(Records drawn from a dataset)

· · · ·

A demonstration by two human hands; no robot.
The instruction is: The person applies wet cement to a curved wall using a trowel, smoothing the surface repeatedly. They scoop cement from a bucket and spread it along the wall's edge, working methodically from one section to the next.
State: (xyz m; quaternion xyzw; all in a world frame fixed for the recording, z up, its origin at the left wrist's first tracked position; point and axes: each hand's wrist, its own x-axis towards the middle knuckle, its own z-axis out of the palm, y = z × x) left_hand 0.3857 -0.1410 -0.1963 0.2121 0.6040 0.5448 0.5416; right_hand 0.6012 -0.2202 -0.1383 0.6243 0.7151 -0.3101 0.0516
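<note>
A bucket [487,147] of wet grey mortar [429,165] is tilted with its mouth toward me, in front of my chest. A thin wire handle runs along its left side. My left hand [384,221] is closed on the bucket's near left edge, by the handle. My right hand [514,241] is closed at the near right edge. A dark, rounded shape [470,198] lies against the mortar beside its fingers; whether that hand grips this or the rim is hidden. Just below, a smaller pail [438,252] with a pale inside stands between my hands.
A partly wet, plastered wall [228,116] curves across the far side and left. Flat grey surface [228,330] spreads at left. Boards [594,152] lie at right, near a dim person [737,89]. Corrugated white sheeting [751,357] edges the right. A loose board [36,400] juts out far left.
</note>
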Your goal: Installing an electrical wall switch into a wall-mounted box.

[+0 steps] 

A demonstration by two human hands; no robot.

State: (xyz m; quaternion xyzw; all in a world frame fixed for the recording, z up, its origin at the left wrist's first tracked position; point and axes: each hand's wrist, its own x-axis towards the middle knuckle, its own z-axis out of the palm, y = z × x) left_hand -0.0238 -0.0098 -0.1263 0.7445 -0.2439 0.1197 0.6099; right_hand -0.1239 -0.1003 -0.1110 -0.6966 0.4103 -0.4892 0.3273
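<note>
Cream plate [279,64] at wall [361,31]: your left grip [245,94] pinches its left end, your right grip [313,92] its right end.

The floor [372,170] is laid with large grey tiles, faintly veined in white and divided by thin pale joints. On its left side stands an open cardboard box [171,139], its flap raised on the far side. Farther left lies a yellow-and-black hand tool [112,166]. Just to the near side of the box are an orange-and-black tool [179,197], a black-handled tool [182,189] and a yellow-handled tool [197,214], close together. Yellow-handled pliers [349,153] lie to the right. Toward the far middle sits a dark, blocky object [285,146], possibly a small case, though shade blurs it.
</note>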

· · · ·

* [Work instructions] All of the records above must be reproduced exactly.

* [Answer space]
A demonstration by two human hands; no robot.
The instruction is: The person applies wet cement to a curved wall using a trowel, smoothing the surface repeatedly. They scoop cement from a bucket and spread it along the wall's edge, working methodically from one section to the next.
State: (xyz m; quaternion xyzw; all in a world frame fixed for the recording, z up, its origin at the left wrist's first tracked position; point and axes: each hand's wrist, its own x-axis towards the middle knuckle, its own z-axis out of the palm, y = z × x) left_hand 0.3857 -0.1410 -0.1963 0.2121 0.6040 0.5448 0.5416; right_hand 0.6012 -0.2202 -0.1383 0.6243 0.7151 -0.3101 0.0516
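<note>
A bucket [487,147] of wet grey mortar [429,165] is tilted with its mouth toward me, in front of my chest. A thin wire handle runs along its left side. My left hand [384,221] is closed on the bucket's near left edge, by the handle. My right hand [514,241] is closed at the near right edge. A dark, rounded shape [470,198] lies against the mortar beside its fingers; whether that hand grips this or the rim is hidden. Just below, a smaller pail [438,252] with a pale inside stands between my hands.
A partly wet, plastered wall [228,116] curves across the far side and left. Flat grey surface [228,330] spreads at left. Boards [594,152] lie at right, near a dim person [737,89]. Corrugated white sheeting [751,357] edges the right. A loose board [36,400] juts out far left.
</note>
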Your goal: Installing an electrical wall switch into a wall-mounted box.

[+0 steps] 

A demonstration by two human hands; no robot.

State: (xyz m; quaternion xyzw; all in a world frame fixed for the recording, z up, its origin at the left wrist's first tracked position; point and axes: each hand's wrist, its own x-axis towards the middle knuckle, its own z-axis out of the palm, y = z × x) left_hand -0.0238 -0.0098 -0.1263 0.7445 -0.2439 0.1197 0.6099; right_hand -0.1239 -0.1003 -0.1110 -0.6966 0.4103 -0.4892 0.3273
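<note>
Cream plate [279,64] at wall [361,31]: your left grip [245,94] pinches its left end, your right grip [313,92] its right end.

The floor [372,170] is laid with large grey tiles, faintly veined in white and divided by thin pale joints. On its left side stands an open cardboard box [171,139], its flap raised on the far side. Farther left lies a yellow-and-black hand tool [112,166]. Just to the near side of the box are an orange-and-black tool [179,197], a black-handled tool [182,189] and a yellow-handled tool [197,214], close together. Yellow-handled pliers [349,153] lie to the right. Toward the far middle sits a dark, blocky object [285,146], possibly a small case, though shade blurs it.
</note>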

Here is where the answer stops.